_REQUIRED WORK:_
Return all of the data below verbatim and exclude every picture.

_MATERIAL PROVIDED:_

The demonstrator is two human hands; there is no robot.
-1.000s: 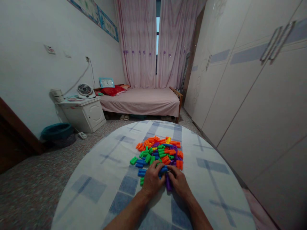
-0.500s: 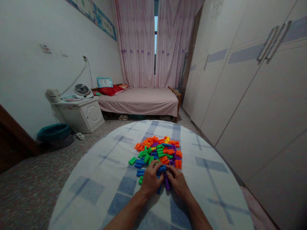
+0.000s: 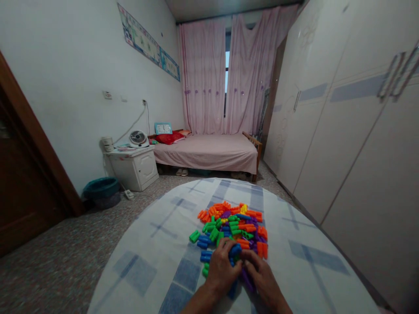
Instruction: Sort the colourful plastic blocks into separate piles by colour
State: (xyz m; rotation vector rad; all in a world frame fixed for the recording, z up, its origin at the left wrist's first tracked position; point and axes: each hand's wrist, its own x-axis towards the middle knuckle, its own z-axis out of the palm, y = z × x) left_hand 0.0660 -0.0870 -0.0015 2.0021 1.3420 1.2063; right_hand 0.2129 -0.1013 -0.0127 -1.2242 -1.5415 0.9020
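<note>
Both hands work close together at the near side of a pile of colourful plastic building pieces (image 3: 234, 226). My left hand (image 3: 223, 267) is closed around a blue building piece (image 3: 235, 250), whose top shows above the fingers. My right hand (image 3: 262, 275) has its fingers bent in from the other side, closed at the joined pieces. A purple piece (image 3: 248, 281) slants below, between the hands, partly covered by the right one. How the blue and purple pieces connect is hidden by the fingers. Loose green pieces (image 3: 205, 269) lie beside my left hand.
A checked cloth covers the round table (image 3: 153, 257). Beyond it stand a bed (image 3: 209, 150), a white cabinet (image 3: 144, 168) with a fan (image 3: 138, 138), and a bin (image 3: 102, 192). A tall wardrobe (image 3: 353, 144) lines the right side.
The head view has tilted up and turned left, so the scene sits lower and further right. Both hands stay together at the blue piece; the purple piece now slants more.
</note>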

_EXERCISE SOLUTION:_
The demonstrator is two human hands; there is no robot.
-1.000s: 
-0.500s: 
+0.000s: 
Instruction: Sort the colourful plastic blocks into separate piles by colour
State: (xyz m; rotation vector rad; all in a world frame fixed for the recording, z up, its origin at the left wrist's first tracked position; point and axes: each hand's wrist, its own x-axis towards the middle knuckle, its own z-axis out of the palm, y = z × x) left_hand 0.0660 -0.0870 -0.0015 2.0021 1.3420 1.2063; right_hand 0.2129 -0.1013 -0.0127 -1.2242 -1.5415 0.9020
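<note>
Both hands work close together at the near side of a pile of colourful plastic building pieces (image 3: 234, 226). My left hand (image 3: 223, 267) is closed around a blue building piece (image 3: 235, 250), whose top shows above the fingers. My right hand (image 3: 262, 275) has its fingers bent in from the other side, closed at the joined pieces. A purple piece (image 3: 248, 281) slants below, between the hands, partly covered by the right one. How the blue and purple pieces connect is hidden by the fingers. Loose green pieces (image 3: 205, 269) lie beside my left hand.
A checked cloth covers the round table (image 3: 153, 257). Beyond it stand a bed (image 3: 209, 150), a white cabinet (image 3: 144, 168) with a fan (image 3: 138, 138), and a bin (image 3: 102, 192). A tall wardrobe (image 3: 353, 144) lines the right side.
The head view has tilted up and turned left, so the scene sits lower and further right. Both hands stay together at the blue piece; the purple piece now slants more.
</note>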

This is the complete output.